Review questions (answers on p. 365)
Please indicate which answers are true, and which are false.
19.1 Which of the following statements of tuberculosis are true?
A. Mycobacterium tuberculosis is the organism solely responsible for human disease
B. Pathogenesis is characterized by granuloma formation and multiorgan involvement
C. tuberculosis is commonly seen in human immunodeficiency virus (HIV) disease
D. tuberculosis of the oral cavity is often the primary lesion
E. tuberculosis needs multiple drugs for effective treatment
19.2 Tuberculosis can be diagnosed:
A. by culturing the organism in Lowenstein-Jensen medium
B. by the Mantoux test
C. by using polymerase chain reaction-based tests
D. by demonstrating acid- and alcohol-fast bacilli in a sputum sample
E. by isolating the organism from blood cultures
19.3 Leprosy:
A. may cause facial disfigurement
B. is caused by Mycobacterium marinum
C. is associated with HIV disease
D. may lead to deformed extremities
E. bacillus can be cultured in footpads of mice
19.4 Legionella pneumophila:
A. is a Gram-positive slender rod
B. causes a debilitating pneumonia in the elderly and alcoholics
C. is often associated with faulty air-conditioning systems
D. is easily isolated in routine culture media
E. is often susceptible to erythromycin
Further reading
Bagg, J. (1996). Tuberculosis: A re-emerging problem for health care workers. British Dental Journal, 180, 376-381.

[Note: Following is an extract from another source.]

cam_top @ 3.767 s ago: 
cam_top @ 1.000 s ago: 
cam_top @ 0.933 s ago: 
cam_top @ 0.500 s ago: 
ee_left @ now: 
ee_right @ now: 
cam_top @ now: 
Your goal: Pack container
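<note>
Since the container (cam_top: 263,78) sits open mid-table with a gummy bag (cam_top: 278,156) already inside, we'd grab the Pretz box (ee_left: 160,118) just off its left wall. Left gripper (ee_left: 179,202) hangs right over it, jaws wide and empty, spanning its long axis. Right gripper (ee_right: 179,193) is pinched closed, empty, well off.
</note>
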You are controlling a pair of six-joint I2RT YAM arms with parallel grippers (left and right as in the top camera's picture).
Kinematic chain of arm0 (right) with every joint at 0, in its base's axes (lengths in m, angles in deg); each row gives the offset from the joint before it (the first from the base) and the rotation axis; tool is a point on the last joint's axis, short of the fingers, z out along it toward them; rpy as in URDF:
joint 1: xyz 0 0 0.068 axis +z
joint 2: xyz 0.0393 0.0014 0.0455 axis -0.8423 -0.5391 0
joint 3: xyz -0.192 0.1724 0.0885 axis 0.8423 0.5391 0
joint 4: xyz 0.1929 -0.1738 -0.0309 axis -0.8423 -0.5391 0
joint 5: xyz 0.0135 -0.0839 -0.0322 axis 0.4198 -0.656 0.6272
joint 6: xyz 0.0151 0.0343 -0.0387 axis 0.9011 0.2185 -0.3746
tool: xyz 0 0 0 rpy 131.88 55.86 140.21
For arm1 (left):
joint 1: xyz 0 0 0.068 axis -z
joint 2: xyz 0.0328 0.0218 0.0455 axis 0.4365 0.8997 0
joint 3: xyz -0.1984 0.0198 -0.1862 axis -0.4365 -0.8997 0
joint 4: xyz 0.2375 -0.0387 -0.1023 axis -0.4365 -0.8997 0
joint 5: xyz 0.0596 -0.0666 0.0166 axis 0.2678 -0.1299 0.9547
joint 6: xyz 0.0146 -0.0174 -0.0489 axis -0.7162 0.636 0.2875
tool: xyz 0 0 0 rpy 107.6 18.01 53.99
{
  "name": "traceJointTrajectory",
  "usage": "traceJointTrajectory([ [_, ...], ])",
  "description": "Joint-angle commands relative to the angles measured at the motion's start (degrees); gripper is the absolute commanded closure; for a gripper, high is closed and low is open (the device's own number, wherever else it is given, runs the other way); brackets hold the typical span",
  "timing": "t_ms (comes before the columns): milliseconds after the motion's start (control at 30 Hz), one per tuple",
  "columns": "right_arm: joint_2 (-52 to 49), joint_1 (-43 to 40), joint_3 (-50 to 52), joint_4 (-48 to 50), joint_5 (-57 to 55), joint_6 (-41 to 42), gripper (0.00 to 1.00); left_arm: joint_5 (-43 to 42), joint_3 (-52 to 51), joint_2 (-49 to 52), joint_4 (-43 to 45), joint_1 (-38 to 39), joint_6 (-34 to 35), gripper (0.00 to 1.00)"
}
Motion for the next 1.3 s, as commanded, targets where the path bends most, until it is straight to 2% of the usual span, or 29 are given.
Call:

Brooks, J. F., Carroll, K. C., Butel, J. S., et al. (Eds.), (2013). Legionella (Chapter 22) and Mycobacteria (Chapter 23). In Jawetz, Melnick & Adelberg's medical microbiology (26th ed., pp. 255-263). New York: McGraw Hill. [e-Book].
Greenwood, D., Slack, R., & Peutherer, J. (Eds.), (2003). Chapters 18 and 34. In Medical microbiology (16th ed.). Edinburgh: Churchill Livingstone.
Ricci, M. L., Fontana, S., Pinci, F., et al. (2012). Pneumonia associated with a dental unit waterline. Lancet, 379, 684.